À la Tribune de l’IDC, Pahimi Padacké Albert plaide pour un renforcement de la démocratie au Tchad
Le président du RNDT-Le Réveil, Pahimi Padacké Albert, a participé, le 13 juillet 2026, à l’Assemblée générale de l’Internationale Démocrate Centriste (IDC-CDI), organisée au Parlement européen à Bruxelles, en sa qualité de vice-président international et vice-président Afrique de l’organisation.
Les travaux ont porté sur plusieurs enjeux internationaux, notamment la transformation numérique et son impact sur la démocratie, l’avenir de l’Ukraine dans l’après-conflit, la crise au Moyen-Orient, le rétablissement de l’État de droit au Venezuela ainsi que la promotion de la démocratie en Afrique, avec un accent sur la protection des oppositions politiques.
À cette occasion, Pahimi Padacké Albert a présenté une analyse de la situation politique du Tchad et de la sous-région. Il a décrit le Tchad comme un pays au rôle géostratégique majeur, confronté à un environnement régional marqué par les conflits au Soudan, l’instabilité au Sahel, la crise libyenne et les tensions dans le bassin du lac Tchad.
Selon lui, cette position stratégique impose au pays de concilier les impératifs de sécurité avec le renforcement de sa gouvernance démocratique. Il a estimé que la consolidation de l’État de droit, le dialogue politique inclusif, le respect des libertés fondamentales et le renforcement des institutions constituent des conditions essentielles à une stabilité durable.

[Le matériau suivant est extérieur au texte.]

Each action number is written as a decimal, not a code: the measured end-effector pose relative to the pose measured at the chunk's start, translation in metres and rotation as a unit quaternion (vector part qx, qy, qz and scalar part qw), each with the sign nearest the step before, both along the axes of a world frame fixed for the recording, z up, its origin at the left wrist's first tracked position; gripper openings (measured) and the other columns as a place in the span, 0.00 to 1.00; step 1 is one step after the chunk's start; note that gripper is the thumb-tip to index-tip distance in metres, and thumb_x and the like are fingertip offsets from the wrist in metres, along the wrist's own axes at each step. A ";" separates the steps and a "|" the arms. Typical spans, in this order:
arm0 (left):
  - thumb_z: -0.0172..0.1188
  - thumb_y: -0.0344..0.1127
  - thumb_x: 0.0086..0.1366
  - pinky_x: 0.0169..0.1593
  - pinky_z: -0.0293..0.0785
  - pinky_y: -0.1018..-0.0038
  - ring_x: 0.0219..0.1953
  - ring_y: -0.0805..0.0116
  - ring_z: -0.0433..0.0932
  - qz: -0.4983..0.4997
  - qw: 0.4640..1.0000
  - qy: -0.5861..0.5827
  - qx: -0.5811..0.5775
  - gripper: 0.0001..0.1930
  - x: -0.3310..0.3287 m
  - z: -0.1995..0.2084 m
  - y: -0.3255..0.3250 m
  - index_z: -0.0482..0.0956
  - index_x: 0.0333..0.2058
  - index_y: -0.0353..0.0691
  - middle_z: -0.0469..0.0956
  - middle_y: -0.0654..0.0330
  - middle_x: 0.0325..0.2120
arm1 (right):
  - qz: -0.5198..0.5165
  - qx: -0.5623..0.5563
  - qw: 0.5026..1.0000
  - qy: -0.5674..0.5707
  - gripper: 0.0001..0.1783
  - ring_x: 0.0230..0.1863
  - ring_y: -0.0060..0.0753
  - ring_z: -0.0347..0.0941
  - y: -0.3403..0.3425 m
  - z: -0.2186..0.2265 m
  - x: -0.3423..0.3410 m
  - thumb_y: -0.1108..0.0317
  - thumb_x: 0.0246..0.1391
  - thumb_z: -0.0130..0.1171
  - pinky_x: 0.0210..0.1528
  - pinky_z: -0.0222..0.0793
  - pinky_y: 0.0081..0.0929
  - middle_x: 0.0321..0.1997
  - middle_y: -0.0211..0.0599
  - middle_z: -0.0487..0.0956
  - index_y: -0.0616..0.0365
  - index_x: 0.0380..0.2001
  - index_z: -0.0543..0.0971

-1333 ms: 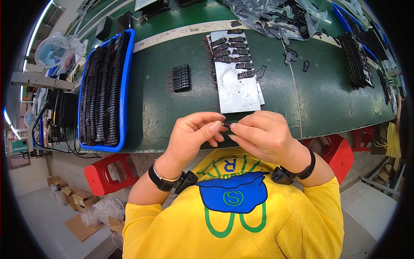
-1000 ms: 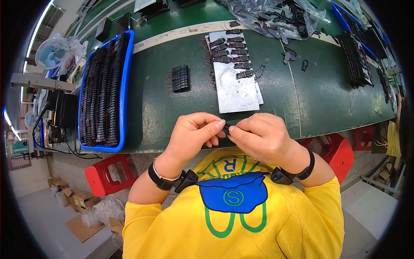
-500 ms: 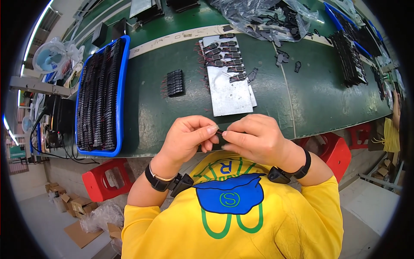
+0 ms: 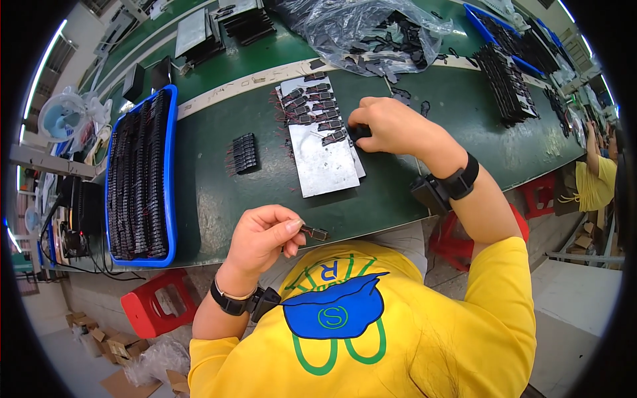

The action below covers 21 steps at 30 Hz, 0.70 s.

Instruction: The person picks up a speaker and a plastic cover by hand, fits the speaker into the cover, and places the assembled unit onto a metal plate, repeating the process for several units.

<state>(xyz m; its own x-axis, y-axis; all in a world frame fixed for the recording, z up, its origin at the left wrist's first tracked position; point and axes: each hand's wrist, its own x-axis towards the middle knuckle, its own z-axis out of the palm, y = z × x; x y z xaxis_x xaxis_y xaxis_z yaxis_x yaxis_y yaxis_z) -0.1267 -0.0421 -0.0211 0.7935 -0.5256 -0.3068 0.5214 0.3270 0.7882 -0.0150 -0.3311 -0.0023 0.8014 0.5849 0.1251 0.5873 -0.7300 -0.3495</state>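
Near the table's front edge, my left hand (image 4: 265,235) pinches a small black rectangular component (image 4: 314,233) with thin red wires between thumb and fingertips. My right hand (image 4: 395,129) reaches to the right side of a grey metal plate (image 4: 325,169), its thumb and forefinger closed about a small black piece (image 4: 359,132), partly hidden by the fingers. Rows of black components (image 4: 323,105) with red wires lie across the plate's upper part. Left of the plate sits a tight block of similar black components (image 4: 244,153) on the green table (image 4: 212,199).
A blue tray (image 4: 174,199) full of black parts stands at the left. Beyond the plate lies a clear plastic bag (image 4: 318,33) with flat black pieces. Stacked dark plates (image 4: 504,86) stand at the right. Red stools (image 4: 156,305) flank me; a co-worker's yellow sleeve (image 4: 597,182) shows far right.
My hands have parted. The right moved up and right to the plate's side; the left shifted lower left, keeping the component. The view has shifted slightly.
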 end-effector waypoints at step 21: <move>0.58 0.28 0.63 0.26 0.75 0.82 0.21 0.77 0.76 -0.019 1.000 0.001 0.006 0.05 0.008 -0.005 -0.005 0.78 0.34 0.31 0.80 0.57 0.23 | -0.154 0.175 0.943 0.238 0.16 0.28 0.25 0.71 -0.063 0.008 -0.044 0.77 0.46 0.60 0.32 0.69 0.23 0.30 0.35 0.76 0.65 0.42 0.76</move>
<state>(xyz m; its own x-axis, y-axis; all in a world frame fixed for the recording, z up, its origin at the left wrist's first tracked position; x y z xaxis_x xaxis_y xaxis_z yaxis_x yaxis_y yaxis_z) -0.1190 -0.0469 -0.0263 0.7729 -0.5508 -0.3151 0.5347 0.2979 0.7908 -0.0592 -0.3937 0.0059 0.9405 0.3049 -0.1501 0.0814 -0.6310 -0.7715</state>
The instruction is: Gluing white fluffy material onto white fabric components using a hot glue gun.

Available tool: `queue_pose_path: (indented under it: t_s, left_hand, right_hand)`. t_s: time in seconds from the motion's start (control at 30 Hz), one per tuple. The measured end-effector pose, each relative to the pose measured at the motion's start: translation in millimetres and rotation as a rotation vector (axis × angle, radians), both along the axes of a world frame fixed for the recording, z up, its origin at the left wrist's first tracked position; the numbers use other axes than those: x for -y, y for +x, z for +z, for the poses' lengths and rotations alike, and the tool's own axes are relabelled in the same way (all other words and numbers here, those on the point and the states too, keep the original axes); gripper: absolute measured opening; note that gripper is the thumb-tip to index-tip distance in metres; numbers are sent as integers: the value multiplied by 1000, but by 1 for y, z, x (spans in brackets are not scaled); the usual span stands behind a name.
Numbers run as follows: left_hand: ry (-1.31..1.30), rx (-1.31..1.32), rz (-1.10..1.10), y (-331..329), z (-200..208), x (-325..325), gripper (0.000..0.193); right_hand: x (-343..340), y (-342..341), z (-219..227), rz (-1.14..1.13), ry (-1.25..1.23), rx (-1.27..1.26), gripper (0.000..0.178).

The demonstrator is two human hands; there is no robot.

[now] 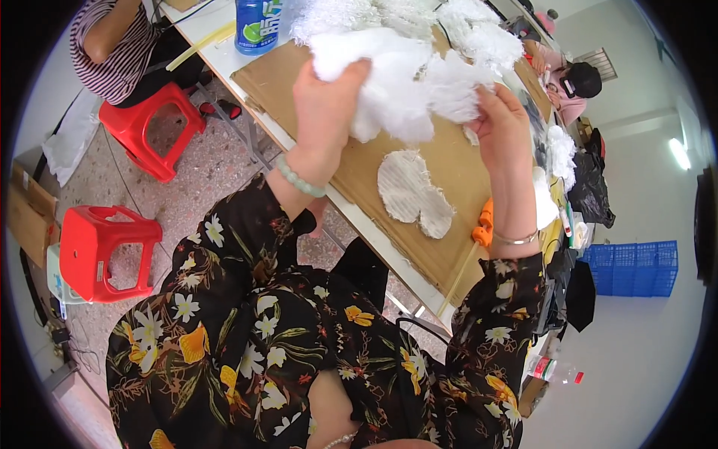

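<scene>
My left hand [327, 101] grips the left side of a fluffy white fabric piece [393, 78], its thumb on top. At the piece's right end, my right hand [502, 120] pinches the edge between thumb and fingers. The fabric is held up over a brown cardboard sheet [359, 173] on the table. Below it, on the cardboard, lies a flat off-white fabric cutout [410, 188] with a rounded, lobed outline. An orange tool [485, 223], partly hidden by my right forearm, rests beside a thin pale yellow stick.
More white fluffy fabric [479, 41] is heaped at the table's far side. A blue bottle [258, 28] stands at the far left. Red stools [105, 251] are on the floor to the left. One person [112, 56] sits far left, another [572, 82] far right.
</scene>
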State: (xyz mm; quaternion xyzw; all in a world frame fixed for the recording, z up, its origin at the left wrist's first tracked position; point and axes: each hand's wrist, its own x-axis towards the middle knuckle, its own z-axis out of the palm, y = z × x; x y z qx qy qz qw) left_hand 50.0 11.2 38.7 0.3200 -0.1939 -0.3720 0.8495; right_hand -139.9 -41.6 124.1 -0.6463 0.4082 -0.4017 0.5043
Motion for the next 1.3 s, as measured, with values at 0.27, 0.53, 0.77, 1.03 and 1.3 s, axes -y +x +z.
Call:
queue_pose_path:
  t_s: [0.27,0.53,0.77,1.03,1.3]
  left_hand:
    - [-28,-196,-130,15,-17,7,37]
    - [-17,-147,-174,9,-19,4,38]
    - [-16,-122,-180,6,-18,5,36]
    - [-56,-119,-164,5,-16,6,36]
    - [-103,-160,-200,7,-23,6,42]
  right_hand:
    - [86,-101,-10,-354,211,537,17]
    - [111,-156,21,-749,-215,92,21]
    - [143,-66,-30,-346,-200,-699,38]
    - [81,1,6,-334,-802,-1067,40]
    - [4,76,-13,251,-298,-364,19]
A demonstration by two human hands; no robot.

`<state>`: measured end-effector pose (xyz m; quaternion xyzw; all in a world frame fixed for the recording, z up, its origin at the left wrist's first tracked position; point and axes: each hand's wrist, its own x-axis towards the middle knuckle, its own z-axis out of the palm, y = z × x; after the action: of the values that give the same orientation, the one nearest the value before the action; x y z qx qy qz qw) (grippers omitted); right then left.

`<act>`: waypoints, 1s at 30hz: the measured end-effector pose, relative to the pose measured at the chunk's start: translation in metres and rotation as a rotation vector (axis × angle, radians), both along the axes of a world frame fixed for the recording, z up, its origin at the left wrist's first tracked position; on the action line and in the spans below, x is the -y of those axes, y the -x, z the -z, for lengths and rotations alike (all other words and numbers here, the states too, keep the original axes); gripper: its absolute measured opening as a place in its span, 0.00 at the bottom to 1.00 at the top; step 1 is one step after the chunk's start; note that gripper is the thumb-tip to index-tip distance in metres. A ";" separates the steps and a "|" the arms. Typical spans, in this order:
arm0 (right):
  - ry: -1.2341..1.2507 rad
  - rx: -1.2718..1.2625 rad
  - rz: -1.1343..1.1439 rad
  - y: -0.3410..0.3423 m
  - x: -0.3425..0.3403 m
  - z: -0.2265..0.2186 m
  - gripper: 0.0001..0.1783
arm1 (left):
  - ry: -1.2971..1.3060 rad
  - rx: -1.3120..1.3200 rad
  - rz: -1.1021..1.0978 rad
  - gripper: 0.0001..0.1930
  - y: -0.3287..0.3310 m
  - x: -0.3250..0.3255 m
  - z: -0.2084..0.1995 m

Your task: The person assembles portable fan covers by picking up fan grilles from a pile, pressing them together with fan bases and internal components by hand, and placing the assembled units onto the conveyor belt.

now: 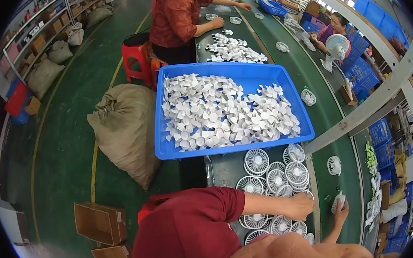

Le président du RNDT-Le Réveil a également interrogé le rôle de l’IDC face aux défis démocratiques en Afrique, évoquant les questions de fraude électorale, de révisions constitutionnelles controversées et de la protection du pluralisme politique.
Dans son intervention, il a soutenu que le Tchad ne pourra durablement assumer son rôle stratégique dans la sous-région sans renforcer la crédibilité de ses institutions démocratiques.
Il a enfin estimé que la stabilité d’un État repose autant sur la justice, le respect du droit et le dialogue que sur ses capacités sécuritaires, tout en exprimant son opposition à toute approche consistant à privilégier la souveraineté au détriment des libertés démocratiques.